[Mesorah] us'ara / us'arahh

Elazar M. Teitz remt at juno.com
Wed Apr 25 08:46:21 PDT 2012


RDavid Bannett writes:

>Last Shabbat morning my neighbor on the left asked how to 
understand the word us'arah in its two appearances in 
parashat Sh'mini. in 13:4 "us'ara lo hafakh lavan"  and in 
13:20 "us'arahh hafakh lavan" and why the chumash notes that 
the first one does not have a mappik in the hei.

He was not satisfied by the obvious answer that the absence 
of the mappik is the tradition and isn't meant to change the 
meaning, i.e., a sofer found it that way and copied it and, 
after many copiers and copies it became tradition. So I 
thought for a moment and supplied a replacement.<

     I think he was right in being dissatisfied with the obvious answer.  Onkelos 
translates the one without the mappik as sin-ayin-reish-alef, which means either "a 
hair" or "the hair, but definitely not "its hair."  The one with the 
mappik is translated sin-ayin-reish-mapipik hei, "its hair."  


>But first an additional comment,
 Later in the day I happened to see a copy in shul of 
Tidbits, the weekly in English by R' Phil Chernofsky of the 
OU.  He asked the same question and mentioned that it could 
be an omission that became a tradition.
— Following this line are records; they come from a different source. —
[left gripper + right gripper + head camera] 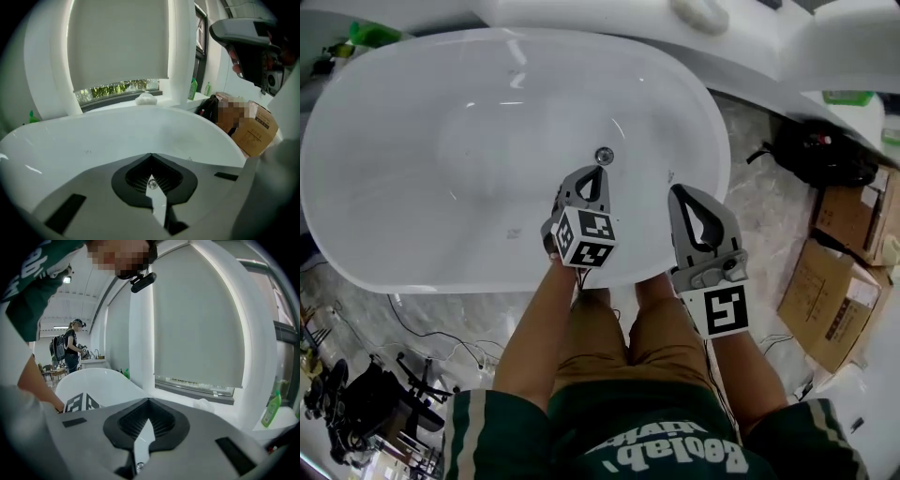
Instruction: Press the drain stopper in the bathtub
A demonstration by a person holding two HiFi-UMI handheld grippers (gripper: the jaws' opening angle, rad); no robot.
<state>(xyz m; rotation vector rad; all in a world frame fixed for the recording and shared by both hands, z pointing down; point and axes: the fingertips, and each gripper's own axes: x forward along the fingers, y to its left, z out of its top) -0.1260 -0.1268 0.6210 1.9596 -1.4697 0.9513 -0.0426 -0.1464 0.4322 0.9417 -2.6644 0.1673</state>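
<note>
The white oval bathtub (pixel 384 187) fills the upper head view, and its small round chrome drain stopper (pixel 603 155) sits on the bottom near the middle. My left gripper (pixel 596 171) hangs over the tub with its shut tip just short of the stopper and apart from it. In the left gripper view the jaws of the left gripper (pixel 151 155) meet at the tip, and a small chrome disc (pixel 151 184) shows through the slit behind it. My right gripper (pixel 678 190) is shut and empty above the tub's near rim; the right gripper view (pixel 149 400) looks at a window blind.
Cardboard boxes (pixel 844 272) and a black bag (pixel 825 155) lie on the floor right of the tub. Cables (pixel 422 328) and black equipment (pixel 366 412) lie at the lower left. A green bottle (pixel 193 89) stands on the sill behind the tub. Another person (pixel 72 345) stands far off.
</note>
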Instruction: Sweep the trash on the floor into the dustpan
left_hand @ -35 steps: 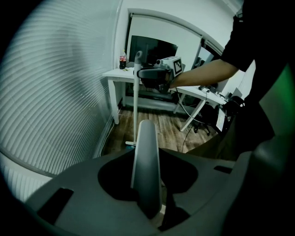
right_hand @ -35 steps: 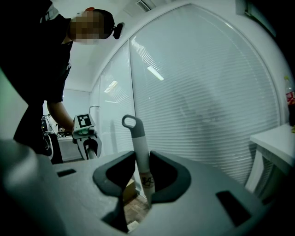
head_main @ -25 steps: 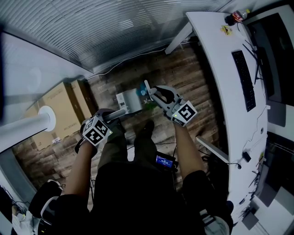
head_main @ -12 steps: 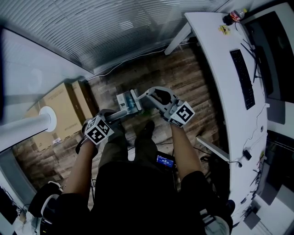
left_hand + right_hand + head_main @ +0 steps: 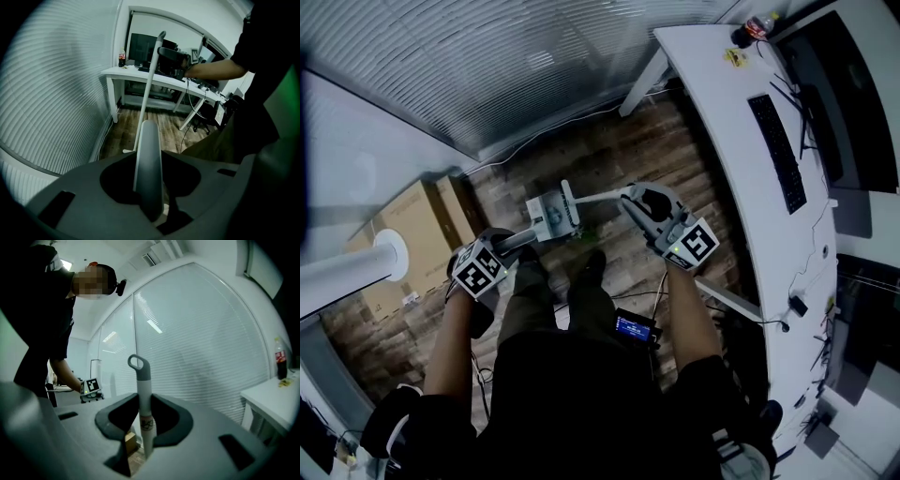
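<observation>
Left tongs [image 5: 514, 244] are clamping the dustpan [image 5: 551, 214] handle, the pan hanging out over the wood floor [image 5: 675, 141] just ahead of the shoes [image 5: 589, 264], with boxes [image 5: 412, 220] flanking left and the tabletop [image 5: 722, 103] right, while the right tongs [image 5: 630, 199], gripping the broom [image 5: 595, 195], are sitting further right than a second ago.

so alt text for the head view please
Seen from above, a person holds a dustpan by its handle in the left gripper and a broom pole in the right gripper, over a wooden floor beside a white desk.
</observation>
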The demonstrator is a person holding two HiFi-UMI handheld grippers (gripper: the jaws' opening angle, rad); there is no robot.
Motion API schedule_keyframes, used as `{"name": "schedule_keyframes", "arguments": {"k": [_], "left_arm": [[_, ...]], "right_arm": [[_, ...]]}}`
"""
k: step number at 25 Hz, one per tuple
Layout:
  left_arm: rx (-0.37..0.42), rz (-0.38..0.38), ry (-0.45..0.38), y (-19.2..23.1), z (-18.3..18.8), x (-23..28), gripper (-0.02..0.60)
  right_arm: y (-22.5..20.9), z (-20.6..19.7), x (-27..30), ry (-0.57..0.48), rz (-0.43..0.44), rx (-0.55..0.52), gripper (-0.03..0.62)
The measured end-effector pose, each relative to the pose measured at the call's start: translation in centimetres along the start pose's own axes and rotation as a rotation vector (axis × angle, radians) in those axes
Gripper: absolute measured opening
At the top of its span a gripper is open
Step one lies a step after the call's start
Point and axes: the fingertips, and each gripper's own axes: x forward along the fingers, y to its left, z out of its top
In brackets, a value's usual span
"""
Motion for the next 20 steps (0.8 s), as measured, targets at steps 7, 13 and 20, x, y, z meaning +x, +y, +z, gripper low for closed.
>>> {"name": "schedule_keyframes", "arguments": {"k": [7,13,20], "left_arm": [[0.122,-0.042,0.024,-1.1,-0.1,-1.1,0.103],[0.175,-0.088,0.047,-1.7,-1.5,-2.1,0.103],[0.193,-0.124,0.022,-1.5,-2.7,-2.0,0.103]], "right_arm": [[0.9,0.1,-5.9,0.087,-0.085,-0.066,0.092],[2.2,-3.7,-10.3,0.194,-0.226,-0.059,0.094],[3.6,-9.3,-10.9,0.22,-0.406,0.019,0.095]]}}
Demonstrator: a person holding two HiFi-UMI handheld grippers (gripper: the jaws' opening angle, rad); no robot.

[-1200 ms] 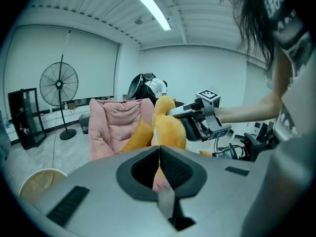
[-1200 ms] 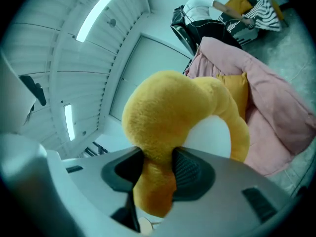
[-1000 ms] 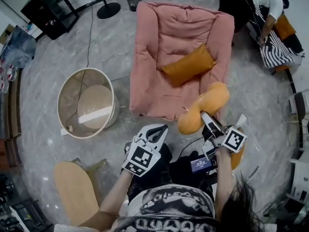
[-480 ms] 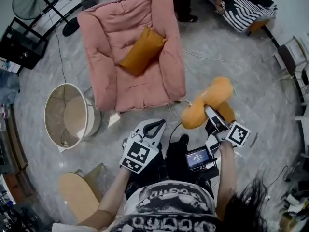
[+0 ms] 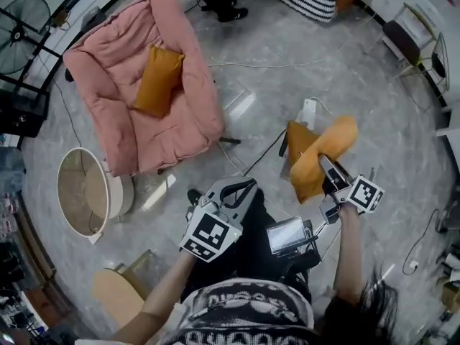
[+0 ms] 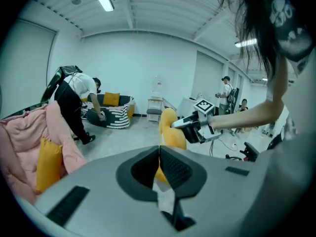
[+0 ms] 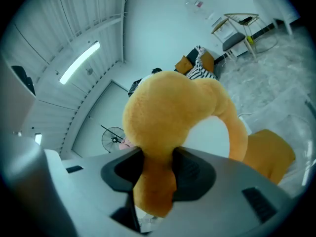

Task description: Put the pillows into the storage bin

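Beside the bin (image 5: 85, 192), a pillow (image 5: 158, 80) was seen on the armchair (image 5: 118, 131); another pillow (image 5: 320, 160) was clamped in the right gripper (image 5: 327, 165); left gripper (image 5: 233, 189) closed.

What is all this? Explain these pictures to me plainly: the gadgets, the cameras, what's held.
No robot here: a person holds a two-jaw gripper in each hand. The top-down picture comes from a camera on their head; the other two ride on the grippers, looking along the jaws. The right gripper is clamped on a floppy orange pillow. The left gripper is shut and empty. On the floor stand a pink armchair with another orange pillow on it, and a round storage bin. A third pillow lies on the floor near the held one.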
He then, as a good 
American, brought Art Scroll who translates the mappikless 
one as "the hair" and the mappiked one as "its hair".  My 
day was made, Art Scroll did it again.

>I pointed out to left hand neighbor, who BTW, is a ra"m in 
the local yeshiva, that the word se'ar is a shem kibbutzi. 
It is in the singular and means the entire group of hairs, 
the same as in English it means, for example, a head of 
hair. The word s'ara means a single hair, one of the group 
known as hair. (I checked later in Even Shoshan who brings 
this meaning of s'ara from Tanakh. Mishna and Gemara.)

>The s'arahh with mappik, thus means "its hair", the hair on 
the nega' turned white, as, the Americans will point out to 
me, is proved by Art Scroll.  The mappikless s'ara means 
that not a single hair, of the group of hairs on the nega', 
had turned white.

>But Art Scroll's "the hair" doesn't necessitate that not 
even a single hair had turned white.  But that isn't what 
made my day.  To me, s'ara means "a single hair" not "the 
hair" with the definite article.

>I'd appreciate it if someone checks with a knowledgeable 
kohen if the halakha requires that every single hair has not 
turned.<

     The halacha is that no two hairs have turned -- one white hair does not make the 
person a tzarua, but two do.  Likewise, with nega hanesek described in 13:30-31, 
"uvo seiar tzahov" means two gold-colored hairs, and seiar shachor ein bo" 
means that it has no more than one black hair.